WHAT THIS TASK INVOLVES: Print the data exactly as written, line for line, and leave its pictures behind.

INFORMATION SUPPLIED Block Start

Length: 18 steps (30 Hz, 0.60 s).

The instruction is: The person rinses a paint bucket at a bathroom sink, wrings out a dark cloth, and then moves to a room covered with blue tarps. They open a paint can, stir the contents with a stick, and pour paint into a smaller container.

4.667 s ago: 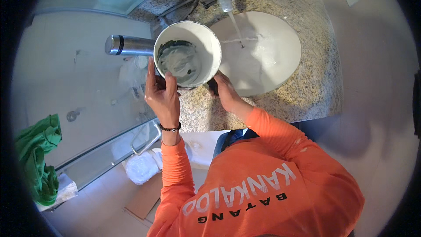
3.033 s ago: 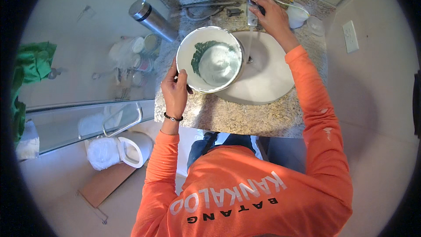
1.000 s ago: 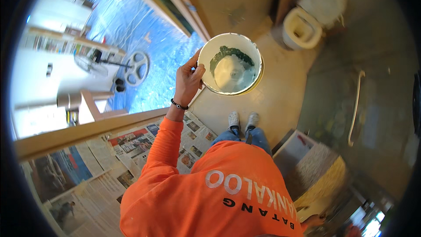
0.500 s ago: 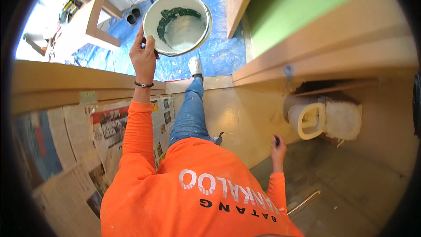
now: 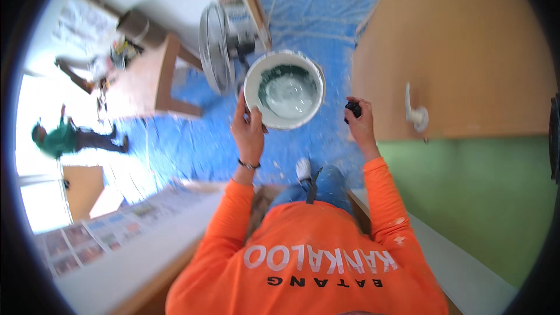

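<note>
A white bucket [image 5: 286,121] with pale, wet paint in the bottom and dark green smears round its inner wall hangs in front of me. My left hand [image 5: 249,131] grips it at the near left rim, thumb on the inside edge. To the right of the bucket and apart from it, my right hand [image 5: 363,123] is closed round a small black object [image 5: 352,111]. That object looks like the end of a handle, but most of it is hidden by the fingers.
Blue plastic sheeting [image 5: 175,149] covers the floor. Beyond the bucket on the left stand a fan [image 5: 216,52] and a wooden table [image 5: 160,76]. A wooden door [image 5: 466,52] with a lever handle [image 5: 415,114] is at right. Another person in green [image 5: 61,140] stands far left.
I have moved forward out of the doorway over the blue sheeting. The bucket now hangs more centrally before me, and my right hand has come up beside it with the black object.
</note>
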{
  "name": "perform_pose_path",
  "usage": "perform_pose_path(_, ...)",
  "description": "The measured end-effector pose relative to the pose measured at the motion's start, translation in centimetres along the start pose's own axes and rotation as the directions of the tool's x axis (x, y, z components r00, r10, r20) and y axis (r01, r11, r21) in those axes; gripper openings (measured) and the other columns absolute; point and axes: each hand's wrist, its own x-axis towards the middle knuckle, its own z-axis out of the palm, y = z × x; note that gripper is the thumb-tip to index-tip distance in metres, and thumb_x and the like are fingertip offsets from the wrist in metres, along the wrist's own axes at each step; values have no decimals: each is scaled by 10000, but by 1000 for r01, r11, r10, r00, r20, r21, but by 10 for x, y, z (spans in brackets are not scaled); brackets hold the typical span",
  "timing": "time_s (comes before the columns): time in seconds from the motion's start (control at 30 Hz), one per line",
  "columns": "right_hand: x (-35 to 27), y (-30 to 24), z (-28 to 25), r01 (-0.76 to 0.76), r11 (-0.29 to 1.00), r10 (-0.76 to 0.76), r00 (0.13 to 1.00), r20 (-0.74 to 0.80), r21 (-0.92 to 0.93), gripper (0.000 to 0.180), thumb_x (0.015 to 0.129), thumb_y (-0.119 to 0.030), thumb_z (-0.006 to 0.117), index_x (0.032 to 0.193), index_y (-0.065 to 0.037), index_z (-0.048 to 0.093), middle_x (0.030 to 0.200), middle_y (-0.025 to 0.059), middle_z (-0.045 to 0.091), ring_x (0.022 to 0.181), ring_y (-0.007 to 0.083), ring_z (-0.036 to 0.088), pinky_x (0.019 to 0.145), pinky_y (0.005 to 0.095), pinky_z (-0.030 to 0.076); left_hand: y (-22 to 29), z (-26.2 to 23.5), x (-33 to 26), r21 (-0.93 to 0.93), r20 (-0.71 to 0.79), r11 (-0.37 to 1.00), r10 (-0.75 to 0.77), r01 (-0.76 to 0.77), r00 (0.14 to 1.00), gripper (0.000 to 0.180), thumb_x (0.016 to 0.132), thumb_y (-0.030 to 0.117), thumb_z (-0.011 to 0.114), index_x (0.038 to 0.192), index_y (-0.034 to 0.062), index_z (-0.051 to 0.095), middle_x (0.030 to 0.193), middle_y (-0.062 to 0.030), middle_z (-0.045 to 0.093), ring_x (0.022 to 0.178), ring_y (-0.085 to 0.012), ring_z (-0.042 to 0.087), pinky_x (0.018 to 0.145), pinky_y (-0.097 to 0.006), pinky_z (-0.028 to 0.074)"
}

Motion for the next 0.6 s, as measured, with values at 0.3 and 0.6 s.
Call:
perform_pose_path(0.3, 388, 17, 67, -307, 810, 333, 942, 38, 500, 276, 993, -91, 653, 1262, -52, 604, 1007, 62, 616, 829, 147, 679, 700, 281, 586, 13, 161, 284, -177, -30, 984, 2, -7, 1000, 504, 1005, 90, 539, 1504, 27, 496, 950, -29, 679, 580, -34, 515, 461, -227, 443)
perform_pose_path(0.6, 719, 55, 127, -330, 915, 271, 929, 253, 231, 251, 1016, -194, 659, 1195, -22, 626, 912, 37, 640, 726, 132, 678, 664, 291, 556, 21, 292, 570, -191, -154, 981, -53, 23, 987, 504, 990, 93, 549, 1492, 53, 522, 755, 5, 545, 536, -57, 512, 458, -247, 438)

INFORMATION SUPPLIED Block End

YOUR SOLUTION:
Length: 18 steps (30 Hz, 0.60 s).

The instruction is: The person rinses a paint bucket at a bathroom sink, wrings out a dark cloth, and then moves to a room covered with blue tarps. They open a paint can, stir the contents with a stick, and pour paint into a smaller container.

4.667 s ago: 
3.033 s ago: 
1.000 s ago: 
0.500 s ago: 
now: 

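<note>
A white bucket [image 5: 286,121] with pale, wet paint in the bottom and dark green smears round its inner wall hangs in front of me. My left hand [image 5: 249,131] grips it at the near left rim, thumb on the inside edge. To the right of the bucket and apart from it, my right hand [image 5: 363,123] is closed round a small black object [image 5: 352,111]. That object looks like the end of a handle, but most of it is hidden by the fingers.
Blue plastic sheeting [image 5: 175,149] covers the floor. Beyond the bucket on the left stand a fan [image 5: 216,52] and a wooden table [image 5: 160,76]. A wooden door [image 5: 466,52] with a lever handle [image 5: 415,114] is at right. Another person in green [image 5: 61,140] stands far left.
I have moved forward out of the doorway over the blue sheeting. The bucket now hangs more centrally before me, and my right hand has come up beside it with the black object.
</note>
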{
  "name": "perform_pose_path",
  "usage": "perform_pose_path(_, ...)",
  "description": "The measured end-effector pose relative to the pose measured at the motion's start, translation in centimetres along the start pose's own axes and rotation as the directions of the tool's x axis (x, y, z components r00, r10, r20) and y axis (r01, r11, r21) in those axes; gripper openings (measured) and the other columns absolute; point and axes: each hand's wrist, its own x-axis towards the middle knuckle, its own z-axis out of the palm, y = z × x; note that gripper is the thumb-tip to index-tip distance in metres, and thumb_x and the like are fingertip offsets from the wrist in metres, along the wrist's own axes at each step; values have no decimals: each is scaled by 10000, but by 1000 for r01, r11, r10, r00, r20, r21, but by 10 for x, y, z (spans in brackets are not scaled); brackets hold the typical span",
  "timing": "time_s (comes before the columns): time in seconds from the motion's start (control at 30 Hz), one per line",
  "columns": "right_hand: x (-35 to 27), y (-30 to 24), z (-28 to 25), r01 (-0.76 to 0.76), r11 (-0.29 to 1.00), r10 (-0.76 to 0.76), r00 (0.13 to 1.00), r20 (-0.74 to 0.80), r21 (-0.92 to 0.93), gripper (0.000 to 0.180), thumb_x (0.015 to 0.129), thumb_y (-0.119 to 0.030), thumb_z (-0.006 to 0.117), index_x (0.032 to 0.193), index_y (-0.065 to 0.037), index_z (-0.048 to 0.093), middle_x (0.030 to 0.200), middle_y (-0.025 to 0.059), middle_z (-0.045 to 0.091), ring_x (0.022 to 0.181), ring_y (-0.007 to 0.083), ring_z (-0.036 to 0.088), pinky_x (0.019 to 0.145), pinky_y (0.005 to 0.095), pinky_z (-0.030 to 0.076); left_hand: y (-22 to 29), z (-26.2 to 23.5), x (-33 to 26), r21 (-0.93 to 0.93), r20 (-0.71 to 0.79), r11 (-0.37 to 1.00), r10 (-0.75 to 0.77), r01 (-0.76 to 0.77), r00 (0.14 to 1.00), gripper (0.000 to 0.180), thumb_x (0.016 to 0.132), thumb_y (-0.030 to 0.117), thumb_z (-0.011 to 0.114), index_x (0.038 to 0.192), index_y (-0.034 to 0.062), index_z (-0.051 to 0.095), middle_x (0.030 to 0.193), middle_y (-0.062 to 0.030), middle_z (-0.045 to 0.093), ring_x (0.022 to 0.178), ring_y (-0.085 to 0.012), ring_z (-0.042 to 0.087), pinky_x (0.018 to 0.145), pinky_y (-0.097 to 0.006), pinky_z (-0.028 to 0.074)"
}

Motion for the next 0.6 s, as measured, with values at 0.3 and 0.6 s.
Call:
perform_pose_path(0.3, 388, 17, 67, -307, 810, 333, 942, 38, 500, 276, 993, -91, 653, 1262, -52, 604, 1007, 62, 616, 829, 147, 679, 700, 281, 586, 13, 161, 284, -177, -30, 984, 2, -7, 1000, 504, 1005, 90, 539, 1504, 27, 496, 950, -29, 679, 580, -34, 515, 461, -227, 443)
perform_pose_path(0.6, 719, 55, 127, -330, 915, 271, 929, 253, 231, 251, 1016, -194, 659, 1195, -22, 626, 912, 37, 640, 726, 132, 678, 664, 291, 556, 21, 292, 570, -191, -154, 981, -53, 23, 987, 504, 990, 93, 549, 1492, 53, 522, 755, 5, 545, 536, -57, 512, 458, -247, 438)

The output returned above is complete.